> TASK ITEM
In the records that follow, the lines from the one containing "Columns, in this" to the one containing "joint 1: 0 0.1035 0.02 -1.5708", inclusive, are to be given again exactly.
┌──
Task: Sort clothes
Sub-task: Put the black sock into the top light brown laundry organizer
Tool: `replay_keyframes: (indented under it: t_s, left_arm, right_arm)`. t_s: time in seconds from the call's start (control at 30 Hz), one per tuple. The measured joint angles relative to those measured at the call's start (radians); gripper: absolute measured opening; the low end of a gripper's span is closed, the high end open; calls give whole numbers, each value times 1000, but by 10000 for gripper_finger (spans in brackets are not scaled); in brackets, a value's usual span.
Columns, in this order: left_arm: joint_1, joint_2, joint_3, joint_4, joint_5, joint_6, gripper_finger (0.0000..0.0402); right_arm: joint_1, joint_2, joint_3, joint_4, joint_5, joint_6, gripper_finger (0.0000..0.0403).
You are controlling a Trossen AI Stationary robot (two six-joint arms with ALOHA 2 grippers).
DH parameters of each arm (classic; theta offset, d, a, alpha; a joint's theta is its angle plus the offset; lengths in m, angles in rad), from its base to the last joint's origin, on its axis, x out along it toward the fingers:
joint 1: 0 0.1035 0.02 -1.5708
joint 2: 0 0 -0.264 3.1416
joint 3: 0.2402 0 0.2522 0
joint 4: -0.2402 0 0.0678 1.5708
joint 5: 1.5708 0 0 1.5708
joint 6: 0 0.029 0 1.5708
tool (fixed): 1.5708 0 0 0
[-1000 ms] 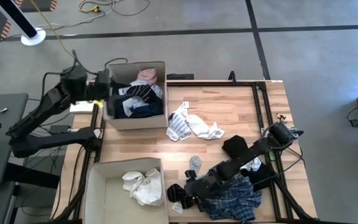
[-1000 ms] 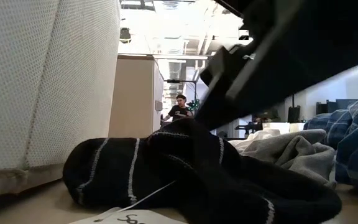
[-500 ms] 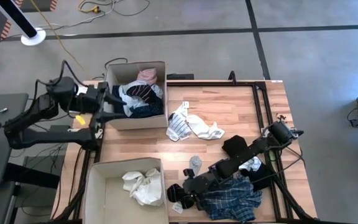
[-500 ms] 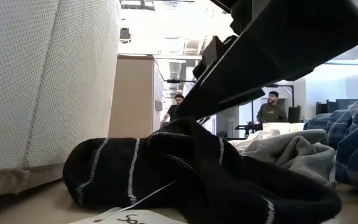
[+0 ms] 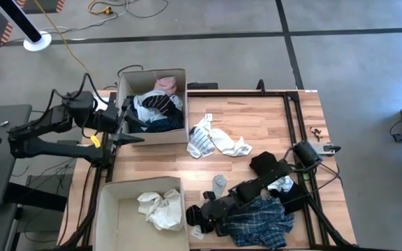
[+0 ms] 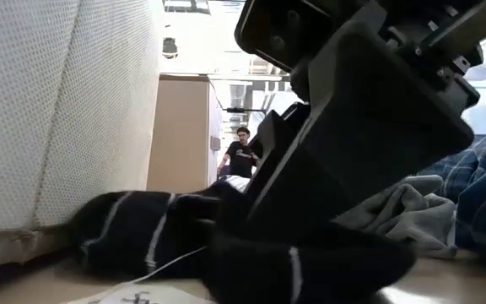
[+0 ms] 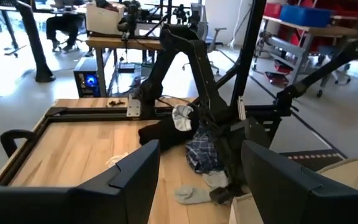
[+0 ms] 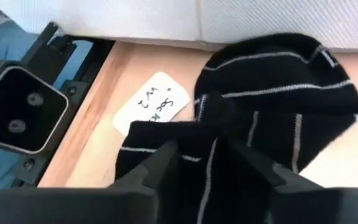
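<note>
The right tool (image 5: 202, 217) straddles the black striped sock (image 8: 278, 130) at the worktop's (image 5: 257, 118) six-o'clock edge, fingers half-closed on a fold, grip uncertain, sock running toward nine o'clock, while the left tool (image 5: 132, 132), open and empty, waits far off.

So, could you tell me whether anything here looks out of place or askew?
Nothing looks damaged. The blue plaid garment hangs partly over the table's near edge, and a paper tag lies loose by the black striped garment.
</note>
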Motion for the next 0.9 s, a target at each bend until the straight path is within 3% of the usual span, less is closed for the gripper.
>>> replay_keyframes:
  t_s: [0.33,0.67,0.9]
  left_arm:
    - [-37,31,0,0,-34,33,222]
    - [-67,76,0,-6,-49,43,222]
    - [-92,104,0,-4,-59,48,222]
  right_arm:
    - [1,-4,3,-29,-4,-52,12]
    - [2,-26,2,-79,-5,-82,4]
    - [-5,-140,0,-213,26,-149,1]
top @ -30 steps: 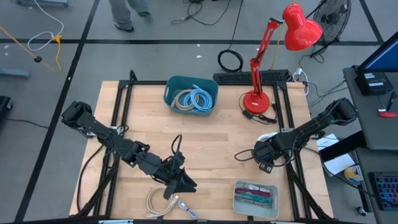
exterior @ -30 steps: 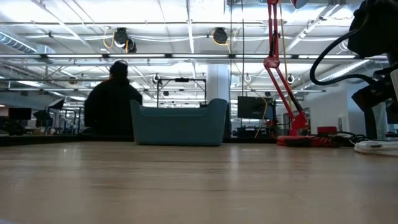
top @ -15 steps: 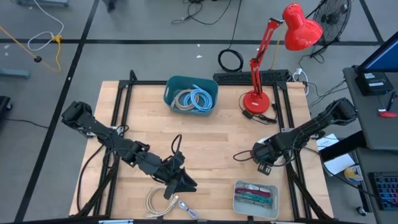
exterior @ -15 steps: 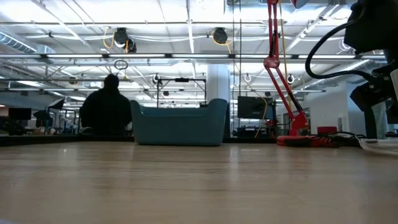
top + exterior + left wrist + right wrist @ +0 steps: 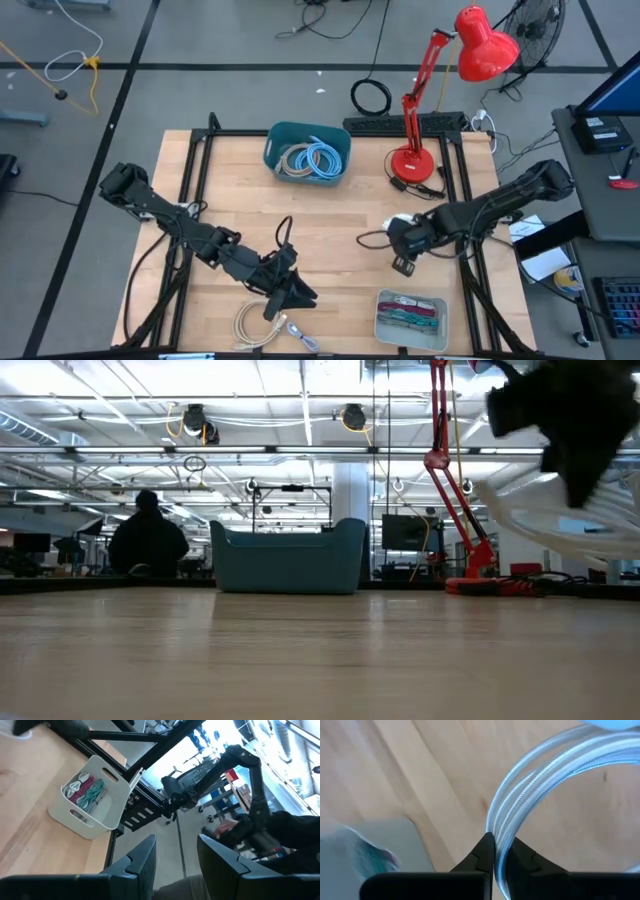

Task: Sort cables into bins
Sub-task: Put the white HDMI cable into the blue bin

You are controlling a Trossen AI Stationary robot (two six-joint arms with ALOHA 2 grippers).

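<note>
Coiled white thin cable (image 5: 530, 795) pinched by clenched right gripper (image 5: 501, 851), lifted clear for binning; left gripper (image 5: 176, 851) spread, idle.

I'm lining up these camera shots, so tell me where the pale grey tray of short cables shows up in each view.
High view: pale grey tray at the table's near edge, right of centre.
Low view: not in it.
Left wrist view: tray beyond the left pincer, holding maroon and teal pieces.
Right wrist view: blurred grey corner, beside the right pincer shut on a white cable.
Shared landmark: the wooden table.
</note>
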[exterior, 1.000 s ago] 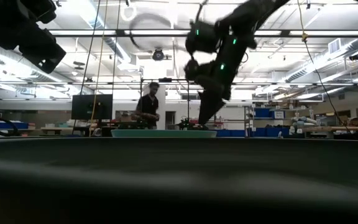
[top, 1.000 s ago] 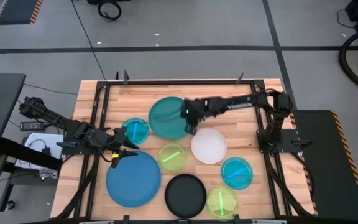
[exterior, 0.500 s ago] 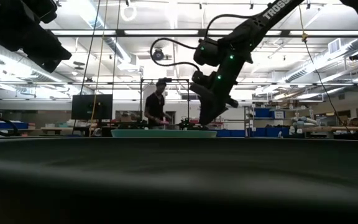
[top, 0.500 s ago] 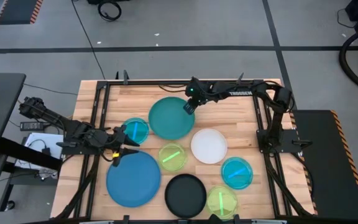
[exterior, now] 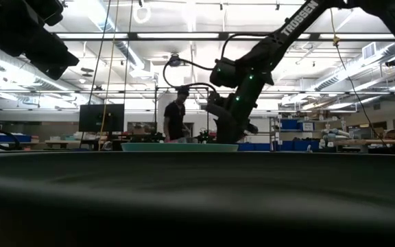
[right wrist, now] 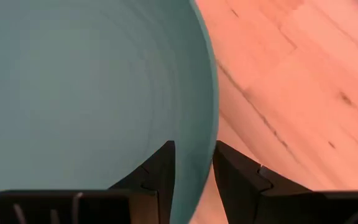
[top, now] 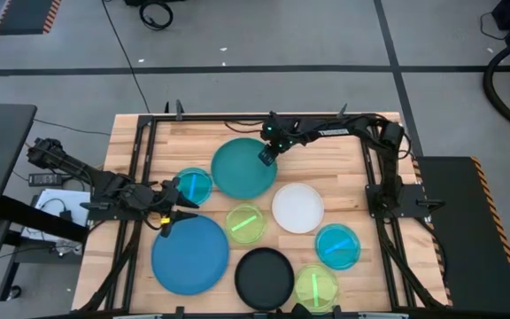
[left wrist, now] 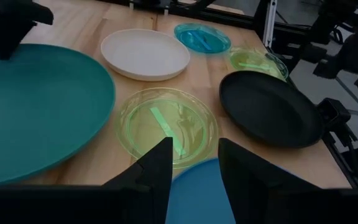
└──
> ANSWER BELOW
Columns, in this order: left_arm: joint_1, joint_2, joint_3, joint_4, joint_5, joint_6, gripper_finger (0.0000..0.0402); right_arm: joint_1, joint_2, joint_3, joint_4, joint_5, joint_6, gripper_finger (0.0000..0.0403).
You are controlling a Trossen AI Stationary robot (two six-joint arms with ALOHA 2 grippers).
DH parameters of each arm (classic; theta offset, d, a, alpha; a joint's theta is its angle plus the offset; lengths in m, angles in rad), from its base to the last joint's origin, on its axis, x out along it toward the fingers:
joint 1: 0 0.1035 0.02 -1.5708

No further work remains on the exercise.